Simultaneous integrated boost intensity-modulated radiotherapy for locally advanced non-small cell lung cancer in Chinese population: A retrospective study

Oncotarget. 2017 Jul 25;8(30):49084-49092. doi: 10.18632/oncotarget.17094.

Abstract

Objectives: To evaluate the clinical efficacy and toxicity of simultaneous integrated boost intensity-modulated radiotherapy (SIB-IMRT) for patients with locally advanced non-small cell lung cancer (NSCLC).

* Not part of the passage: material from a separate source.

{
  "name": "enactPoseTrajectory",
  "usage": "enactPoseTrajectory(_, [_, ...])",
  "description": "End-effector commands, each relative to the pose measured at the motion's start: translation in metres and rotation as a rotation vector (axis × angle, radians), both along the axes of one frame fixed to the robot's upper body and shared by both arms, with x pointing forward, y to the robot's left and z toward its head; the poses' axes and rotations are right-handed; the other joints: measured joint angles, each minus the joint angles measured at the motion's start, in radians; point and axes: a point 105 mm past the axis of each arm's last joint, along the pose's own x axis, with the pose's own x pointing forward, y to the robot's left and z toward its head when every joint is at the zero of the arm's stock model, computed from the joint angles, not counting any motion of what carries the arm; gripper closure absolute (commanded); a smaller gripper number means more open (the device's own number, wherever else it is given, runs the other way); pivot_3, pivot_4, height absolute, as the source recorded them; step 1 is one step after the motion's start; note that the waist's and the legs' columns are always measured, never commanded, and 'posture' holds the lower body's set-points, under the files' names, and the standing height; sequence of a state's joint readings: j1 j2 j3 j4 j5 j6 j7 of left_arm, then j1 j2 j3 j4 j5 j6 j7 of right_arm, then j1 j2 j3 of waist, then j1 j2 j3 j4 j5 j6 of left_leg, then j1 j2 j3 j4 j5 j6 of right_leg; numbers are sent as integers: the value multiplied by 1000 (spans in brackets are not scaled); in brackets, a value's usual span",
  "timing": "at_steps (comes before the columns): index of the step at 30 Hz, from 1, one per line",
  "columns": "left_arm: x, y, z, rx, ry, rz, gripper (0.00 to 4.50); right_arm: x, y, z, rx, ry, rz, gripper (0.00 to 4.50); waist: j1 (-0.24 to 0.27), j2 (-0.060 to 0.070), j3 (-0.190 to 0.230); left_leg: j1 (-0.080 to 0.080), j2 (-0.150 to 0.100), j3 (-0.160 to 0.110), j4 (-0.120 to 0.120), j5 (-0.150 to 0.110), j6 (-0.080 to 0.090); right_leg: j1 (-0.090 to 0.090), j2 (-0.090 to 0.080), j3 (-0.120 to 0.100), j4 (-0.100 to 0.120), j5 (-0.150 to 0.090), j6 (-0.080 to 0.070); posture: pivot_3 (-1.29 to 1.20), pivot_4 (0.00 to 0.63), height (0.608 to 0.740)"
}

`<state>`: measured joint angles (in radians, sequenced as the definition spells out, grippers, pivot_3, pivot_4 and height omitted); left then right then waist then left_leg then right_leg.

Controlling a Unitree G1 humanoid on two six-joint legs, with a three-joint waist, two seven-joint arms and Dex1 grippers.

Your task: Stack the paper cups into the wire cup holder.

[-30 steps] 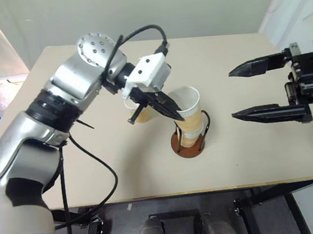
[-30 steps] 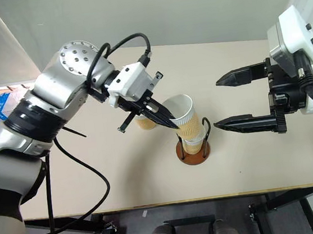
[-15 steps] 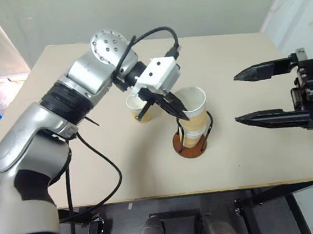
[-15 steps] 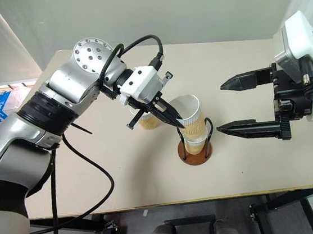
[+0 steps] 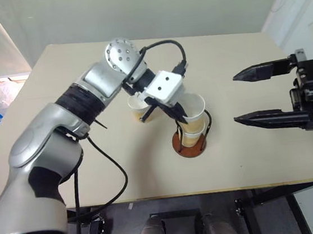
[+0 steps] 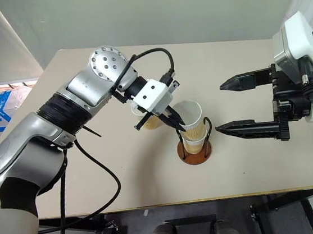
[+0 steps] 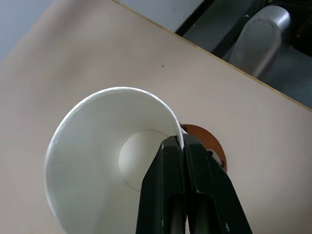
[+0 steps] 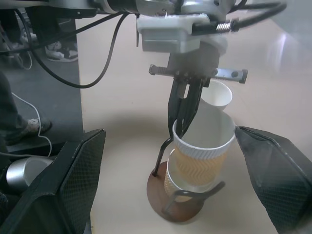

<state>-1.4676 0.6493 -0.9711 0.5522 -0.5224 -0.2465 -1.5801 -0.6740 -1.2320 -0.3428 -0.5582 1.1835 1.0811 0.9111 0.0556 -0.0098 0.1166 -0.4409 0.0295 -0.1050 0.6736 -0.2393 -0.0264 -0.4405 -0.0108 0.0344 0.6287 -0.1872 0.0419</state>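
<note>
The left gripper (image 6: 179, 125) pinched the thin white rim of a tapered, ribbed tan paper cup (image 6: 191, 122), nested into another cup in the wire cup holder (image 6: 195, 152) (round reddish-brown base, thin black loops) on the smooth beige worktop (image 6: 124, 177). A spare cup (image 6: 150, 121) stood just behind. The right gripper (image 6: 227, 106) hung beside, fingers spread, grasping nothing.

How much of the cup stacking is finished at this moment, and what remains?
Done: one paper cup sits in the wire cup holder. In hand: the left gripper pinches the rim of a second cup, which is partly nested in the first. Left: release it, then stack the cup on the table behind the holder. The right gripper waits open.
</note>
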Motion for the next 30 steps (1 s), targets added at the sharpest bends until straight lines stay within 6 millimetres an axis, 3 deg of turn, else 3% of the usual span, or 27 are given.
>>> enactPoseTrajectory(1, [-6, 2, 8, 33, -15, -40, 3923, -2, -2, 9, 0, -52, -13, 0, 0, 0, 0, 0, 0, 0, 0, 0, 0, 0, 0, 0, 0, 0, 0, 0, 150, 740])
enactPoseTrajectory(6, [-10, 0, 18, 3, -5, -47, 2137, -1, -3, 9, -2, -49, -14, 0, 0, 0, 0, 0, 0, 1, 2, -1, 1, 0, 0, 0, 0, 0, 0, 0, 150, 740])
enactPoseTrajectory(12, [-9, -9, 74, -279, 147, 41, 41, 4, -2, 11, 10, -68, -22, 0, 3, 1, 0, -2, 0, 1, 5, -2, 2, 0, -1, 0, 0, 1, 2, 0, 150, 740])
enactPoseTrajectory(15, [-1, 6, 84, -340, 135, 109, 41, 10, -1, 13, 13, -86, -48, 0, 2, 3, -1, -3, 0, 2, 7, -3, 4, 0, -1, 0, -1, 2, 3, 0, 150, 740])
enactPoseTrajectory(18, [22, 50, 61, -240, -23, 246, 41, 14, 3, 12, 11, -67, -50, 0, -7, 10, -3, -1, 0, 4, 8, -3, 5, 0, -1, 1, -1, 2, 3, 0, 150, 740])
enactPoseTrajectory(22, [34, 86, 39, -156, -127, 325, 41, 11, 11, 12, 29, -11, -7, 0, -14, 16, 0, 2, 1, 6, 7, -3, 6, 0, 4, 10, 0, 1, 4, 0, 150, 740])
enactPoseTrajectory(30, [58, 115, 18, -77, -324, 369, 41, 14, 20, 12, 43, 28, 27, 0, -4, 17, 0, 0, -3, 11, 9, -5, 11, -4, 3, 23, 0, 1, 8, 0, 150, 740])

Results: All patients completed definitive radiotherapy and 74 (85.1%) patients administrated platinum-based chemotherapy. The median radiation dose was 50.4Gy to PTV and 64.4 Gy simultaneously to the PGTV. The overall response rate (ORR) was 57.5% (50/87). The median duration of follow up was 24.6 months. The 1, 2, 3-year local control rate was 79.0%, 66.1%, and 60.5%, respectively. The 1, 2, 3-year overall survival (OS) rate was 89.7%, 56.7%, and 30.6%, respectively. Subgroup analysis showed that the median OS in concurrent chemoradiation (CCRT) was much better than non-CCRT (35.7 vs. 26.4 months) (HR: 0.52, 95% CI: 0.32-0.95, P = 0.033). Twenty-two (25.3%) patients experienced acute grade 3 esophagitis and 10 (11.5%) experienced acute grade ≥ 3 radiation pneumonitis. There were 2 (2.6%) late grade 3 pulmonary toxicity and no late grade ≥ 3 esophageal toxicity was observed.

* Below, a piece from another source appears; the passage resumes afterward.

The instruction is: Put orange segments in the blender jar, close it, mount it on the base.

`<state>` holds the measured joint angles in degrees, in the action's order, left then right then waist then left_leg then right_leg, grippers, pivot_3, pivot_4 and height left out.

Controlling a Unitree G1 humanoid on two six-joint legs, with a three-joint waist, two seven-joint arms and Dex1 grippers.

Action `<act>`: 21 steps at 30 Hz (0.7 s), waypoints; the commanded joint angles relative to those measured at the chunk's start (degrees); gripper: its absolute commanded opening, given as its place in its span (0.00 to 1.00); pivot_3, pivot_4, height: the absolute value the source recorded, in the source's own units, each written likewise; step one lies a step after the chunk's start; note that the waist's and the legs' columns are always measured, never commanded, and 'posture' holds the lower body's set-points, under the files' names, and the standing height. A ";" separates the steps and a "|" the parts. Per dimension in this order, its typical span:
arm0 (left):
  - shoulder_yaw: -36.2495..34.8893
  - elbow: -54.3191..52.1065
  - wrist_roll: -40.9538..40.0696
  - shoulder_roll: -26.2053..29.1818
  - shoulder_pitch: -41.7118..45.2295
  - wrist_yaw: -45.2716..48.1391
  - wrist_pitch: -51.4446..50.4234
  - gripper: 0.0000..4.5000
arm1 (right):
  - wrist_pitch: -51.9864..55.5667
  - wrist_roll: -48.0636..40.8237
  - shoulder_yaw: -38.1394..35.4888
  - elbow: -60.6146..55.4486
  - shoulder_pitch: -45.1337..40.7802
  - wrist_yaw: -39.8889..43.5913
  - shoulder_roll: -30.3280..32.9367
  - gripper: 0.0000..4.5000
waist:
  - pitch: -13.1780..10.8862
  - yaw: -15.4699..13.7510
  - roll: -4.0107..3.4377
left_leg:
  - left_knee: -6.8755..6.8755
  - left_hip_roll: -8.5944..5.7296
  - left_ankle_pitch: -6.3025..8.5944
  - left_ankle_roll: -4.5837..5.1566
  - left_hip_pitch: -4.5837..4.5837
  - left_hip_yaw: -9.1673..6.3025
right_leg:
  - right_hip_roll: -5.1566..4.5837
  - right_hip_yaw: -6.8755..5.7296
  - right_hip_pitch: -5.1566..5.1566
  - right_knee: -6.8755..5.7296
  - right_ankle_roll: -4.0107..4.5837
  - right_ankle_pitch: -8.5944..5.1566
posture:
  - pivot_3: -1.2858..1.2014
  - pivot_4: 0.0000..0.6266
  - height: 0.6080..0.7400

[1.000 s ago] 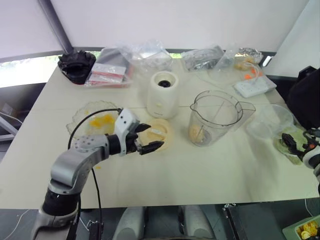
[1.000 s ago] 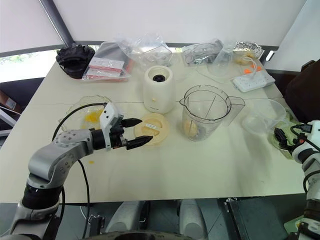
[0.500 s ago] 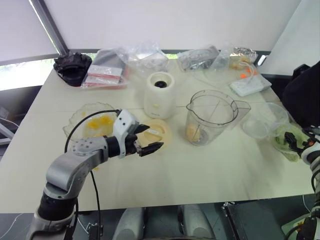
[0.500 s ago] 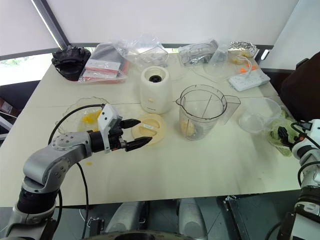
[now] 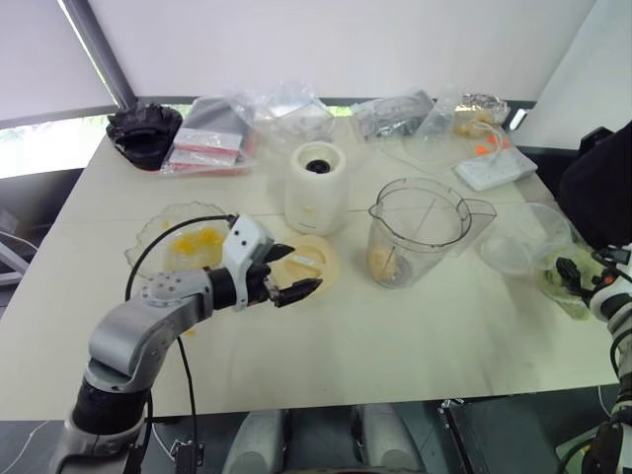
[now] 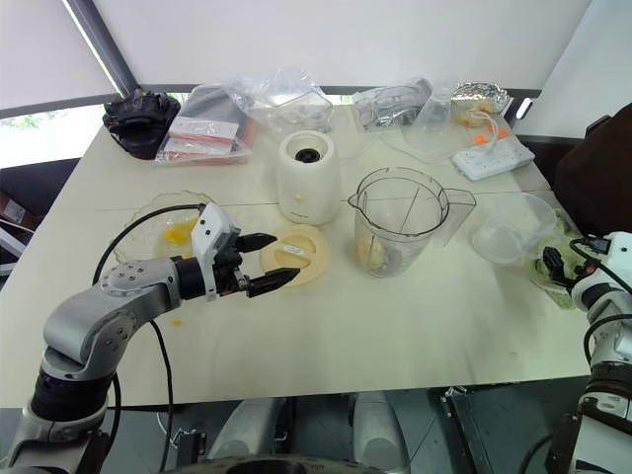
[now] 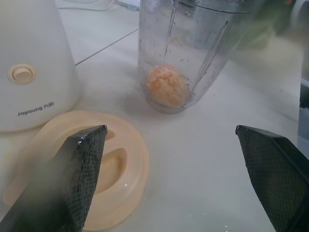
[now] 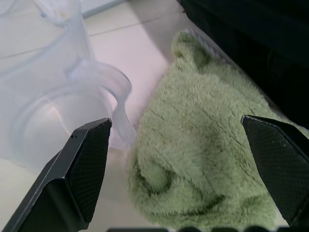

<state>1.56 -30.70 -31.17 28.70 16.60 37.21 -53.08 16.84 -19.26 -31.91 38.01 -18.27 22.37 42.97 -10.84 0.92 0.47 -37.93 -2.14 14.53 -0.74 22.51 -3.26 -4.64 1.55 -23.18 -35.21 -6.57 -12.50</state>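
Note:
The clear blender jar (image 5: 420, 229) stands open-topped at the table's middle, with one orange piece (image 7: 167, 86) at its bottom. Left of it stands the cream base (image 5: 317, 188), its dark socket facing up. More orange segments (image 5: 194, 240) lie in a wavy glass dish (image 5: 148, 235) at the left. My left gripper (image 5: 301, 270) hovers open just over the flat cream lid (image 5: 318, 262), with nothing between its fingers (image 7: 82, 164). At the table's right edge my right gripper (image 5: 567, 276) is open and empty above a green cloth (image 8: 193, 159).
A clear plastic bowl (image 5: 521, 245) sits beside the green cloth. Plastic bags (image 5: 286, 109), a black toothed part (image 5: 143, 128) and a white power strip (image 5: 494, 168) line the far edge. A dark object (image 5: 602, 188) stands off the right side.
The whole view shifted slightly after the first frames. My right gripper crept a little forward over the green cloth. The left gripper and the table's things kept still.

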 commanded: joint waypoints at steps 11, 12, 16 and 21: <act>0.56 -2.36 -1.06 0.98 0.84 -0.57 0.81 0.99 | -5.19 1.50 1.45 6.63 -6.37 -1.30 1.13 1.00 | -0.02 0.07 0.00 | 0.01 0.00 0.00 0.00 0.00 0.00 | 0.00 0.00 0.00 0.03 0.00 0.00 | 0.52 0.24 1.00; 0.59 -2.47 -1.10 1.04 0.80 -0.70 0.79 0.99 | -5.65 1.64 1.58 7.24 -6.64 -1.37 1.17 1.00 | -0.02 0.07 0.00 | 0.01 0.00 0.00 0.00 0.01 0.00 | 0.00 0.00 0.00 0.03 0.00 0.00 | 0.52 0.24 1.00; 0.65 -2.60 -1.14 1.23 0.78 -1.05 0.83 0.99 | -7.01 1.92 2.03 9.14 -7.66 -1.77 1.18 1.00 | -0.02 0.07 0.00 | 0.02 0.00 0.00 0.00 0.01 0.00 | 0.00 0.00 0.00 0.04 0.00 0.00 | 0.52 0.24 1.00; 0.73 -3.02 -1.28 1.38 0.71 -1.51 0.67 1.00 | -8.77 2.49 2.43 11.32 -9.01 -2.18 1.21 0.79 | -0.02 0.09 0.00 | 0.02 0.00 0.00 0.00 0.00 -0.01 | 0.00 0.01 0.00 0.05 0.00 0.00 | 0.52 0.24 1.00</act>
<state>2.40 -31.65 -31.88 29.61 16.60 35.97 -53.01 9.48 -17.00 -29.39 49.36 -26.10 20.43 42.97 -10.86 1.01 0.47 -37.90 -2.14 14.53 -0.74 22.51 -3.27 -4.64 1.55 -23.18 -35.15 -6.56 -12.50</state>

Materials and methods: A total of 87 patients with locally advanced NSCLC who received SIB-IMRT from Jan. 2009 to Dec. 2012 in our hospital were retrospectively analyzed. Male accounted for 88.5%, with a median age of 61 years old. The SIB-IMRT plans were designed to deliver 50.4-64.0 Gy in 28-33 fractions (1.8-2.1 Gy/fraction) to PTV while simultaneously delivering 60.0-74.3 Gy in 28-33 fractions (2.0-2.5 Gy/fraction) to PGTV.

Conclusions: SIB-IMRT, especially with concurrent chemotherapy, appears to be an effective and safe option to treat patients with locally advanced NSCLC. More prospective clinical studies should be warranted.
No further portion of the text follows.